Raymundo points out gaps in access to innovations, most notably in the healthcare and AgTech industries. These gaps exist in communities where people are experiencing the disadvantages of low-quality healthcare or antiquated, climate-change-impacted agricultural practices at a higher rate than wealthier communities. These communities are often in persistent poverty and marginalized along racial lines.

Mix programmatic funding with flexible dollars and resources

Raymundo warns that some funders only want to see metrics like the number of program participants and lose sight of the context in which the programs operate. When a target population needs a deeper level of support to become engaged in a training opportunity, a funder’s focus on participation metrics alone may limit an organization’s ability to design equitable programs.

"If somebody doesn't have a car or doesn't have access to childcare to get to that program, then they won't go through the program. … This [situation] leads, as we saw through COVID and even before, to structural inequities. That creates a ceiling for certain people," Raymundo said.

Raymundo suggests mixing programmatic investments and long-term capital to address shortfalls in programmatic funding. "We've gotten funding from the Department of Labor or EDA to stand up a program, and then we use some of that more patient, flexible, fungible capital to fund some of the wraparound support so I can stand up a great training program that might have 100% placement rate."

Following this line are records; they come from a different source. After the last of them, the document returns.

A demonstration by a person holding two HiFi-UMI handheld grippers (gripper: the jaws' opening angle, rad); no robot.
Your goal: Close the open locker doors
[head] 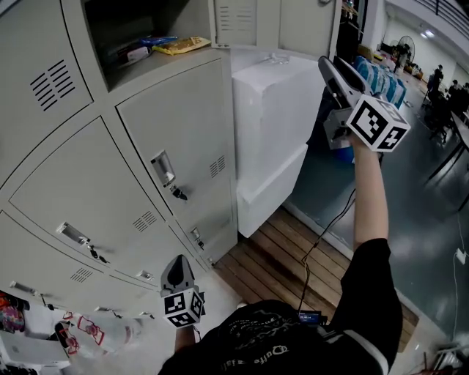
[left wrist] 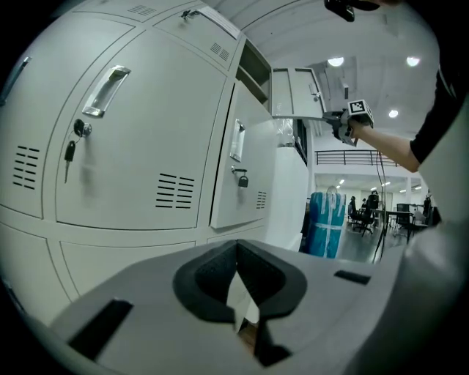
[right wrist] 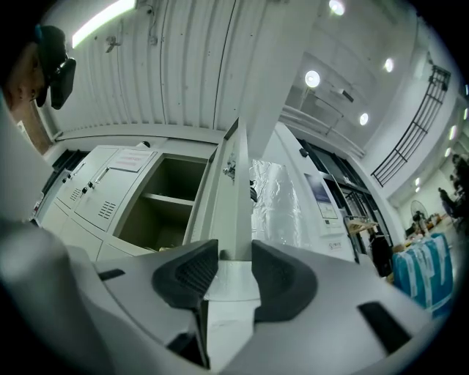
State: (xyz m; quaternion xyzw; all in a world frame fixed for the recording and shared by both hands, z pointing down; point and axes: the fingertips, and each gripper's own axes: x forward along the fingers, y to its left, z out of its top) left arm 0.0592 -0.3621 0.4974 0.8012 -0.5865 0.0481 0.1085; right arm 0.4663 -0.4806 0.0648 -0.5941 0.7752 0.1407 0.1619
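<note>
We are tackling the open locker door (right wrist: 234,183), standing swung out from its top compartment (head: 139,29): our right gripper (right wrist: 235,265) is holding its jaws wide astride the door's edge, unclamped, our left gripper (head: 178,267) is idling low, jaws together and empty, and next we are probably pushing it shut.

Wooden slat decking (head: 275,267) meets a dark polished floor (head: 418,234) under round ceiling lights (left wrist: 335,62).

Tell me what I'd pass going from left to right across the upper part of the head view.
Open locker → snack packets on its shelf → big white box → right gripper, raised high → people at desks in the far background.
</note>
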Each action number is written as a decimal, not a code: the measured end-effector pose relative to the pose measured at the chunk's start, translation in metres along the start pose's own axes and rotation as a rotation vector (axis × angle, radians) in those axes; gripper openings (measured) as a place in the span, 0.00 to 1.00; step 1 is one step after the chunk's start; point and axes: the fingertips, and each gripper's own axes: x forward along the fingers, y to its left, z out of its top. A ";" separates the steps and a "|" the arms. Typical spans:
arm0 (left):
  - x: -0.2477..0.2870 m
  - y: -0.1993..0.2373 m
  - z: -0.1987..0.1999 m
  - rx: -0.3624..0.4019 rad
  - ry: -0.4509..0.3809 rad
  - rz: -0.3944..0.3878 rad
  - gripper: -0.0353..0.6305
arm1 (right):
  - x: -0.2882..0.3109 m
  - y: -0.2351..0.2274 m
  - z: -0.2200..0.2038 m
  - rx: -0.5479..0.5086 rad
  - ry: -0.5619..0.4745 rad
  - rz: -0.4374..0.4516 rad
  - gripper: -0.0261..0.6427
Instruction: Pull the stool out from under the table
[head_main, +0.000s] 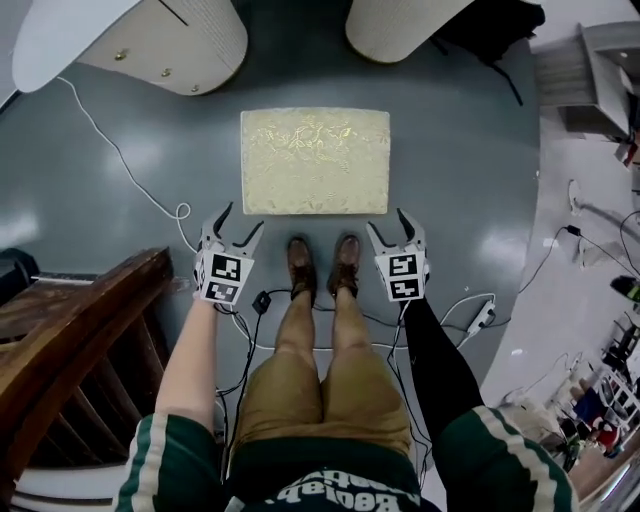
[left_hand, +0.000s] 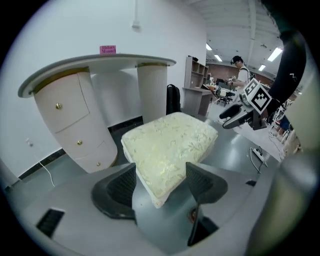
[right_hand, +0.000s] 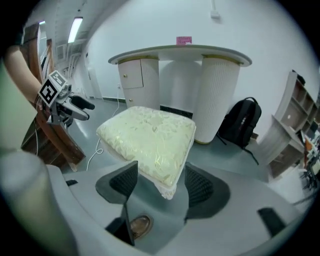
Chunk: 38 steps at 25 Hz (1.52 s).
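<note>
Beyond stool (left_hand: 170, 145), person (left_hand: 242, 74), left gripper view only

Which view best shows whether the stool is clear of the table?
The head view: it looks down on the whole stool, with floor showing between it and the table. The gripper views show it obliquely, near corner foremost, table behind, so the gap is harder to judge.

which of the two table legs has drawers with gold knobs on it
The leg on the person's left: its front shows drawers with gold knobs. The right one, near the black backpack, is plain and ribbed.
</note>
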 end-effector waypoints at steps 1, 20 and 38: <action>-0.003 0.002 0.019 0.009 -0.032 0.004 0.55 | -0.005 -0.002 0.014 0.006 -0.021 -0.005 0.50; -0.143 0.025 0.322 0.045 -0.456 0.098 0.55 | -0.167 -0.027 0.295 0.068 -0.475 -0.076 0.42; -0.262 0.044 0.478 0.066 -0.736 0.179 0.55 | -0.298 -0.022 0.464 -0.038 -0.764 -0.103 0.39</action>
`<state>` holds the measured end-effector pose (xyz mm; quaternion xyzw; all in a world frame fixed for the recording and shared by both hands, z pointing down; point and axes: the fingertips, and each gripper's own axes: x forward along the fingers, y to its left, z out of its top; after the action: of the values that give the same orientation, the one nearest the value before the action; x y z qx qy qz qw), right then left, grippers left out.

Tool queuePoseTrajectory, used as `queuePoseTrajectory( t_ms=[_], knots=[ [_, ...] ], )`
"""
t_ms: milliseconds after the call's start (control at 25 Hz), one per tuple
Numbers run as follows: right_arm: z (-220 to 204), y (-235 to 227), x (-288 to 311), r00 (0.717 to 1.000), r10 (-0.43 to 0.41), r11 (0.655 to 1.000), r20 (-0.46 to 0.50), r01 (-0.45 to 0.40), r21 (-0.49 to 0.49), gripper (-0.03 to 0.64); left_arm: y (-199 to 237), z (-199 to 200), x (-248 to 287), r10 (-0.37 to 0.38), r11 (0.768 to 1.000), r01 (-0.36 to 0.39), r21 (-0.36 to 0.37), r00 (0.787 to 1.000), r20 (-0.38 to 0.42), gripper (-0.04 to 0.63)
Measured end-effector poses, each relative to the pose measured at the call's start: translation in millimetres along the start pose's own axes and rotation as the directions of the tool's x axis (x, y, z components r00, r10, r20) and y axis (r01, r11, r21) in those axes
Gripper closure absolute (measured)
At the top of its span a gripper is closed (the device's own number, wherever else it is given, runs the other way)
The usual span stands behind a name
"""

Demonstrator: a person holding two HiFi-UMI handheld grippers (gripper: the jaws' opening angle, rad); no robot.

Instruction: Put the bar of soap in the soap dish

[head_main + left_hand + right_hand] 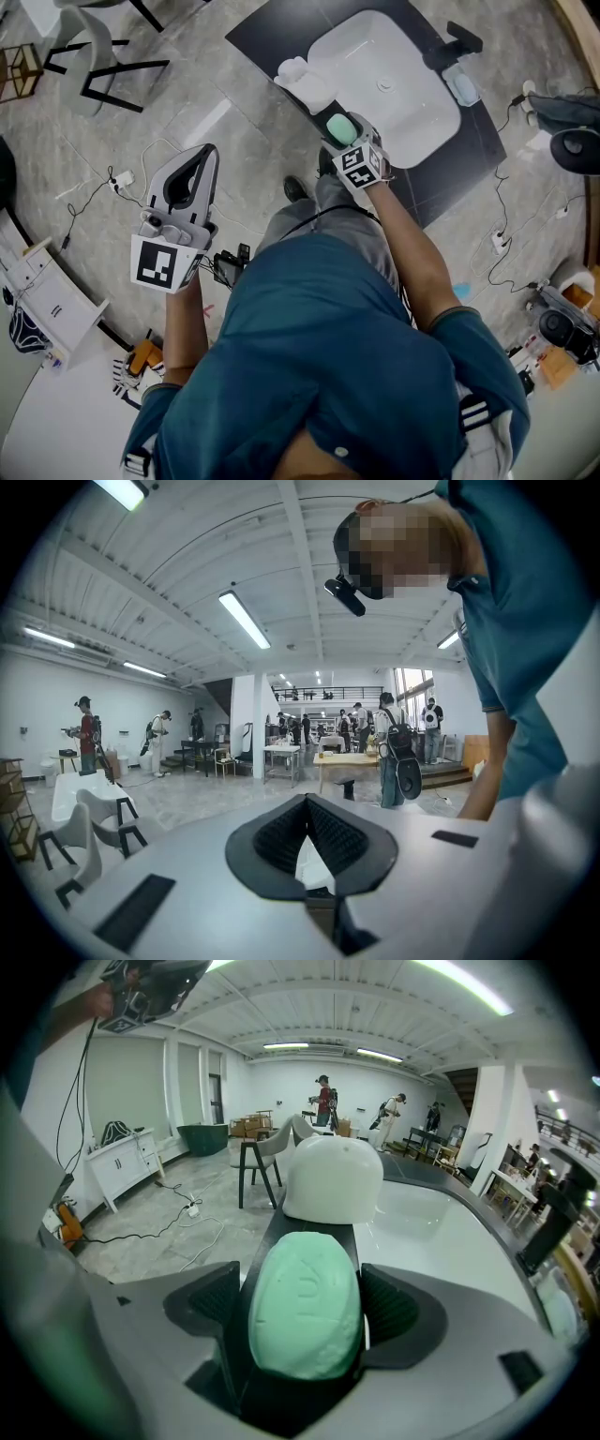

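Big open hall w/ grey tiled floor (187, 103); a black desk (272, 28) carries a white moulded sink basin (412, 122).

The right gripper (343, 131) hangs over the basin's near-left edge, fingers clenched on the pale green oval bar of soap (305, 1302), gripped by its long sides w/ the broad face up. The left gripper (204, 157) is off over the floor, fingers pressed together, nothing btwn them.

Prob. target: the pale blue oval soap dish (461, 87) on the far right rim, next to the black tap (455, 42).

To do it well:
- carry the soap across the basin, keep it level
- clear the white rounded lump (333, 1180) just ahead
- lower till the soap touches the dish, then release; don't drop it from height, it may slide out

Writing: an embossed mark on the soap, not legible. Marker cubes show b/w patterns only.
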<state>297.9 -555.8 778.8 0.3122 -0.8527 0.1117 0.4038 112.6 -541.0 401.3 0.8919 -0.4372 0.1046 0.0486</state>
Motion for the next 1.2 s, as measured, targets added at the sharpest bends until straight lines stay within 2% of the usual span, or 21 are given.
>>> queuePoseTrajectory(
  t_ms=[800,960,1200],
  knots=[
    [1.3,-0.3,-2.2,1.0,-0.004,1.0,-0.021,0.004,0.016,0.207,-2.2,3.7,-5.3,0.011,1.0,-0.011,0.004,1.0,0.002,0.592],
    [2.0,-0.4,-3.7,1.0,0.0,1.0,-0.013,0.001,0.025,0.207,-4.9,7.5,-5.0,0.002,1.0,-0.002,-0.002,1.0,0.018,0.592],
    [4.1,-2.6,-6.1,1.0,0.013,0.998,0.007,-0.014,0.054,0.216,-4.9,4.8,-3.4,0.003,1.0,-0.003,0.007,1.0,0.001,0.592]
  ],
)
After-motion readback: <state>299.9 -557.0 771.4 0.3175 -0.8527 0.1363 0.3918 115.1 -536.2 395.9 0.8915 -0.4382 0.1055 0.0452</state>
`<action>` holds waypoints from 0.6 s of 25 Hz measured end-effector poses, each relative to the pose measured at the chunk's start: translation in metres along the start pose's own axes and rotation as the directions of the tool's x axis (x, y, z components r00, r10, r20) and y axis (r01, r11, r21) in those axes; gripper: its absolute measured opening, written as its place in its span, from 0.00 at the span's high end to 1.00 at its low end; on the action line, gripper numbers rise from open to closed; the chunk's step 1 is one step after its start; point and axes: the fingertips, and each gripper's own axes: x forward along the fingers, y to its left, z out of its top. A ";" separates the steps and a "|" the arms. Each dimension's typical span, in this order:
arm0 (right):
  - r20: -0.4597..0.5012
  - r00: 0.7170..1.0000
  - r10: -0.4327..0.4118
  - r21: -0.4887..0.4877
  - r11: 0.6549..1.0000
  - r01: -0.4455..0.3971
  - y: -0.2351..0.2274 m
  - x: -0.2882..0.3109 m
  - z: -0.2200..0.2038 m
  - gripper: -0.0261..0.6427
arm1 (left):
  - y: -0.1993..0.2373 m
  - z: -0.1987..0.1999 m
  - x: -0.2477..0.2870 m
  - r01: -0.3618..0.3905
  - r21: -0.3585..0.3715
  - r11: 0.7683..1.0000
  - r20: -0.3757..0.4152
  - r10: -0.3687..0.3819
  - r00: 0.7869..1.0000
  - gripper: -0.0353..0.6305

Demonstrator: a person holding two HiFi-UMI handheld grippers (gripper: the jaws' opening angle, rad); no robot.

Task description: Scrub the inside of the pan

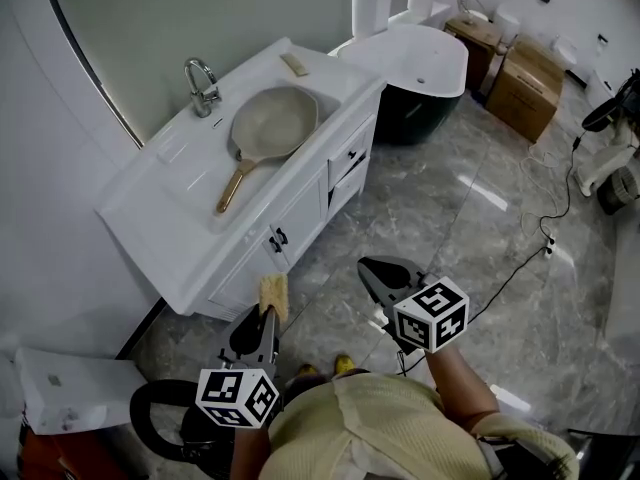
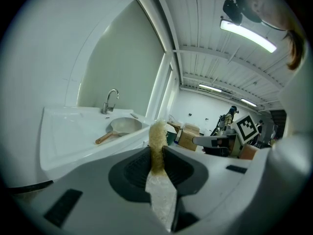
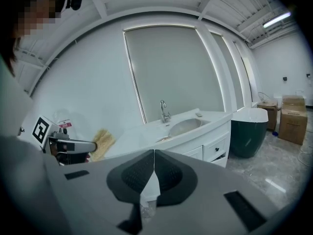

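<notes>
Position: the person stands on the grey marble floor [image 1: 480, 258], back from a white vanity [image 1: 180, 258].

Task item: the pan [image 1: 275, 120] lies in the vanity's sink basin, just below the chrome faucet [image 1: 203, 88]. Its pale inside faces up and its golden-brown handle reaches toward the front edge of the counter. No tool touches the pan; both grippers are well apart from it, over the floor.

Left gripper [image 1: 268, 313]: its own view shows the jaws clamped on a yellow scrub pad [image 2: 157, 141]. The pad stands upright between the dark jaw pads and projects past the tips. The head view confirms the scrub pad sticking out ahead of the gripper, toward the cabinet doors.

Right gripper [image 1: 372, 268]: its own view shows the jaws brought fully together, pad against pad, with nothing between them (only floor and vanity show beyond the tips). It is held beside the left gripper, a little further from the vanity.

Surroundings: a small tan block [image 1: 294, 64] sits on the counter's far corner. A bathtub [image 1: 420, 63] with a white rim and dark body stands beyond the vanity, with cardboard boxes [image 1: 525, 88] past it.
</notes>
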 end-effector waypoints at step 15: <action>-0.033 0.999 -0.002 -0.002 1.000 0.002 -0.025 0.019 -0.001 0.92 | 0.015 0.018 0.045 0.002 0.013 1.000 -0.008 -0.002 1.000 0.77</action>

Enable equitable participation in the innovation ecosystem

This strategy is mainly applied through working on equitable and inclusive workforce development. Achieving this goal involves getting more people of color from target communities with persistent poverty to access quality jobs.

Think through where the organization is investing its capital.

Funders can choose to invest in organizations that will support startups that women or people of color lead. Also, by investing selectively, funders can ensure that organizations have the resources to support underrepresented people in the community. Thus, underrepresented people will have more opportunities to participate in the innovation ecosystem.


This article was prepared by SSTI using Federal funds under award ED22HDQ3070129 from the Economic Development Administration, U.S. Department of Commerce. The statements, findings, conclusions, and recommendations are those of the author(s) and do not necessarily reflect the views of the Economic Development Administration or the U.S. Department of Commerce.